Thursday, January 10, 2008

National report spurs call to end poverty entirely

from the Deseret News

Federal government notes first decrease ever in the poor
By James Thalman
Deseret Morning News

With the federal government reporting the first decline ever in the number of poor Americans, now is the best time ever to start getting rid of poverty altogether.

So says a combination poverty status report and call to action issued Tuesday by an association of more than 1,000 low-income advocacy groups from across the country.

A 0.4 percent dip in the number of low-income residents recently reported by the U.S. Census Bureau shows modest progress, according to the Community Action Partnership report. The partnership, established in 1964 as front-line service providers in the War on Poverty, believes the decline, while welcome, will be short-lived.

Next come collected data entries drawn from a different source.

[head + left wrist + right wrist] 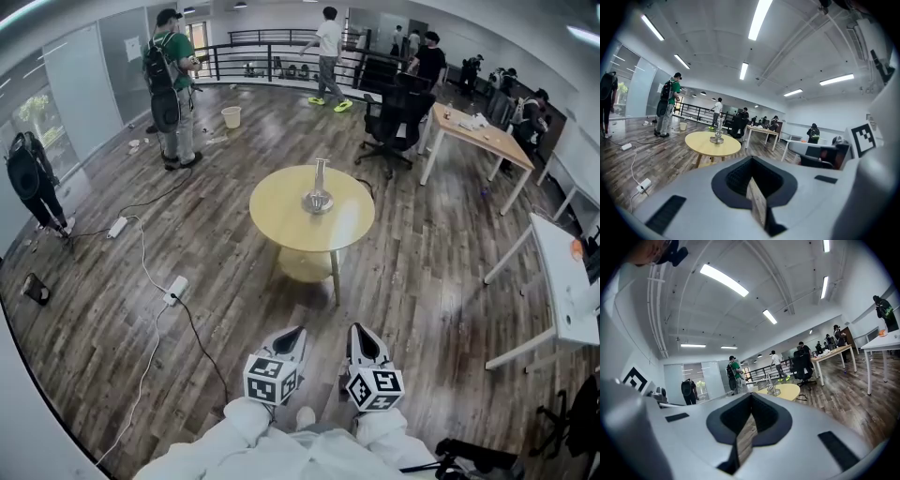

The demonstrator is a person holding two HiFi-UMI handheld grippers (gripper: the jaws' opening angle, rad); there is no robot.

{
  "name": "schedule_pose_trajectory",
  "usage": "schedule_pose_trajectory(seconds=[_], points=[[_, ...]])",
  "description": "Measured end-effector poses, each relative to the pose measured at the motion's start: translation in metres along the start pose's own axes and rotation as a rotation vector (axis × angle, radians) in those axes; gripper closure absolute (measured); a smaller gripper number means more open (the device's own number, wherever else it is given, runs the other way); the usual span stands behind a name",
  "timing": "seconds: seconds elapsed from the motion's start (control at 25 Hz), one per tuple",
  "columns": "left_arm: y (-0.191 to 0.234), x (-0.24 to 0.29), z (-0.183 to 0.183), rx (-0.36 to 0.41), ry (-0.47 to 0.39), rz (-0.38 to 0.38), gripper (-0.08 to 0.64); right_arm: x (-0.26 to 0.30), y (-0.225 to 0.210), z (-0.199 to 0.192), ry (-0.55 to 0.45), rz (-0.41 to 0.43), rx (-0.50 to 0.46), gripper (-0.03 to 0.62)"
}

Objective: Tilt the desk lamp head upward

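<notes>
above the floor (431, 281), left gripper (297, 331) and right gripper (358, 329) closed, empty.

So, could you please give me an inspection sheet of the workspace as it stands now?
Surface: round pale-yellow wooden table, standing on a dark plank floor.
Job's things: silver metal desk lamp near the table's middle; too small to tell how its head is angled.
Clutter: nothing seen on the table besides the lamp.
Grippers: left gripper and right gripper are both empty, fingers together, held side by side well short of the table.
Cables: white power strip with white and black leads trailing over the floor left of the table.
Surroundings: black office chair, rectangular wooden desk, several people beyond.
</notes>
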State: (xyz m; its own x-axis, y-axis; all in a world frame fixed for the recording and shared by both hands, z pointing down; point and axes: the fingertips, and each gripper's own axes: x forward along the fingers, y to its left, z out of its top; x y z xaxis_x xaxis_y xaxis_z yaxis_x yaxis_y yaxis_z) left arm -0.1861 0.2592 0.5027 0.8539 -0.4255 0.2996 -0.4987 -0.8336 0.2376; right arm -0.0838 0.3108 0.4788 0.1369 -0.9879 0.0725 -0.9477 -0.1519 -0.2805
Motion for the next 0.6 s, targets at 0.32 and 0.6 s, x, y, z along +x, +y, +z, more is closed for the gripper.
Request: schedule_pose_trajectory(seconds=[0.32, 0.6], points=[[0.013, 0.052, 0.017, -0.002, 0.008, 0.022, 0.558, 0.041, -0.036, 0.004, 0.022, 0.004, 0.012, 0.58], [0.027, 0.081, 0.025, -0.004, 0.019, 0.025, 0.558, 0.072, -0.052, 0.005, 0.033, 0.013, 0.023, 0.578]])
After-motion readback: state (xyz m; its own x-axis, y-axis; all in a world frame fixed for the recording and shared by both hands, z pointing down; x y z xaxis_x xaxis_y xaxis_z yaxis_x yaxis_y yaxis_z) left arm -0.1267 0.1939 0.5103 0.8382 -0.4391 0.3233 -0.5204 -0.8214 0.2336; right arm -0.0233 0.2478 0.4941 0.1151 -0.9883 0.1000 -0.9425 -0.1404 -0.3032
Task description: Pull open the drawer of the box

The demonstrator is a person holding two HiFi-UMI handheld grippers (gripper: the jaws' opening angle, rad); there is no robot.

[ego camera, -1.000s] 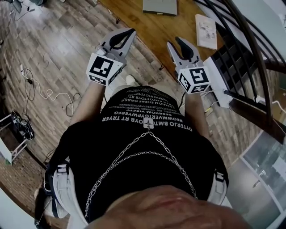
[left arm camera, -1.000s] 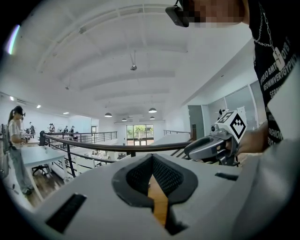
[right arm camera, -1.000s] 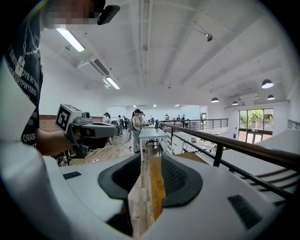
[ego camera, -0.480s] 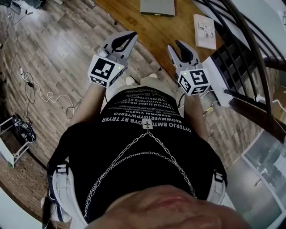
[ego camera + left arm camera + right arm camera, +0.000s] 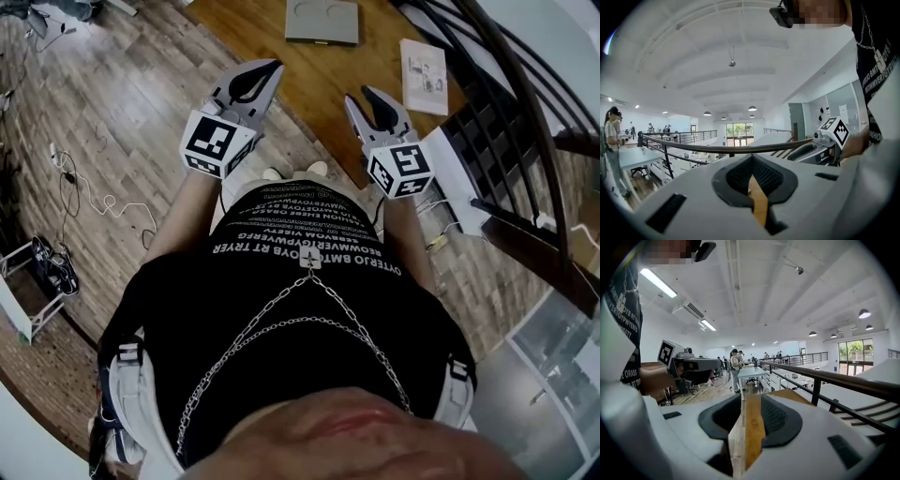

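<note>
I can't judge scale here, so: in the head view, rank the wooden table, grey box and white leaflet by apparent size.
1. wooden table, clearly largest.
2-3. grey box and white leaflet look alike; the box meets the picture's top edge, so unranked.

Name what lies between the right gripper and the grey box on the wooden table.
Only bare wooden table lies between the right gripper and the grey box. The head view shows this stretch.

Place: open-plan office, mezzanine level | Evidence: railing, desks with people, pendant lamps, wood-plank floor
</note>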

Utah statistics support that assertion. According to 2007 data book compiled by the Utah Community Action Partnership Association, the poverty rate here is actually increasing and now stands at 10.2 percent. A 2.4 percent increase in poverty occurred at the same time unemployment was running at a historic low of about 2.7 percent.

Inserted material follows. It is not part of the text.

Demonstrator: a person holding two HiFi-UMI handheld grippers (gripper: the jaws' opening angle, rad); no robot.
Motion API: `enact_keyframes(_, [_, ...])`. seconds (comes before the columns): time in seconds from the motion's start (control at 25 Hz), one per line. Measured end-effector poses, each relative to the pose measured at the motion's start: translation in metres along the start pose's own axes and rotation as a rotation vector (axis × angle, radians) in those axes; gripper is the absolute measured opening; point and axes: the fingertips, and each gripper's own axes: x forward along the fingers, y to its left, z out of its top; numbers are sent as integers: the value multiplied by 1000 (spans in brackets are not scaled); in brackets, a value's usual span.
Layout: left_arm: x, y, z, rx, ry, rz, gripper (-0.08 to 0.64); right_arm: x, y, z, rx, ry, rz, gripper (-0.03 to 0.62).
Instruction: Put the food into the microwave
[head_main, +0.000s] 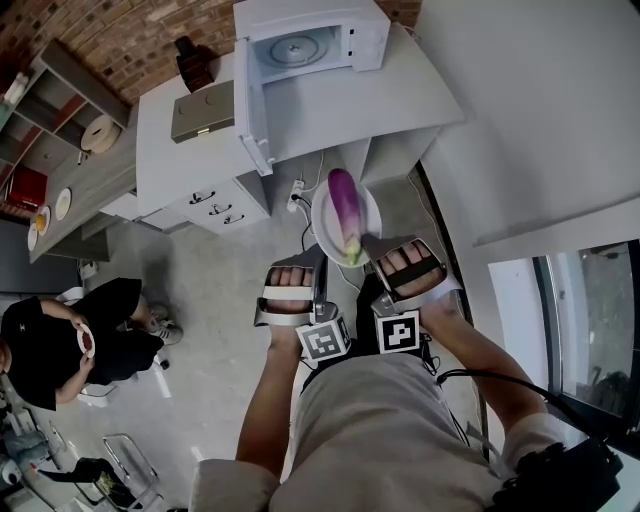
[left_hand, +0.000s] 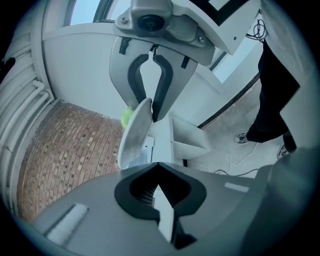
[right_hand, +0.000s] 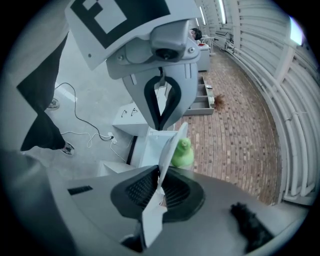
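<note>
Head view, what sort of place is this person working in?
Probably a kitchenette or a mock kitchen in a studio: an open microwave sits on a white counter, with drawers below and a brick wall behind.

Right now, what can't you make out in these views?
The eggplant: both gripper views show only its green end; the plate hides the rest.
The microwave panel: head view, print too small to read.
The seated person: head view, what they hold is too small to tell.
</note>
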Motion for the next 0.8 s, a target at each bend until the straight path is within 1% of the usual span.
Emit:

A family of four in Utah is considered poor if it has an annual income of $20,650 or less.

Over the same five-year period, the cost of housing in Utah and health care nationally continued to skyrocket, although housing prices have declined the past several months.

Other local poverty indicators: 13.9 percent of Utah's households have no net worth; 32 percent of Utah schoolchildren receive free or reduced school lunch.

The Utah data book also shows that between 2001 and 2006, the number of uninsured Utah children increased by 63.3 percent. The number of uninsured low-income children in Utah grew by 90.4 percent during that same period.

Community Action administrators here fully endorse the "Rooting Out Poverty: A Campaign by America's Community Action Network" as a workable, beneficial and realistic blueprint to improve the lives and increase the chance for many more low-income Utahns to be self-sufficient.

The report calls for common-sense solutions to issues of quality child day care, education opportunities who already lack basic job skills and more assistance to the elderly. Current economic conditions are portending an upward spike in poverty nationally that must be countered by a serious and specific strategy designed to break down barriers that still block the poor from self-sufficiency.

"While some Americans are enjoying our nation's economic well-being, far, far too many are not," said James Norman, partnership board member and chairman of the steering committee for the National Conversation on Poverty and Economic Security. "The number of poor people in the U.S. range from conservative estimates of 15 million to more than 35 million."

Community Action Agencies were started under the Economic Opportunity Act of 1964. They can be found in neighborhoods and nearly every county in every state.

Most who receive CAA support have household annual incomes of about $9,700, or less than 75 percent of the federal poverty level of $17,170 for a family of three.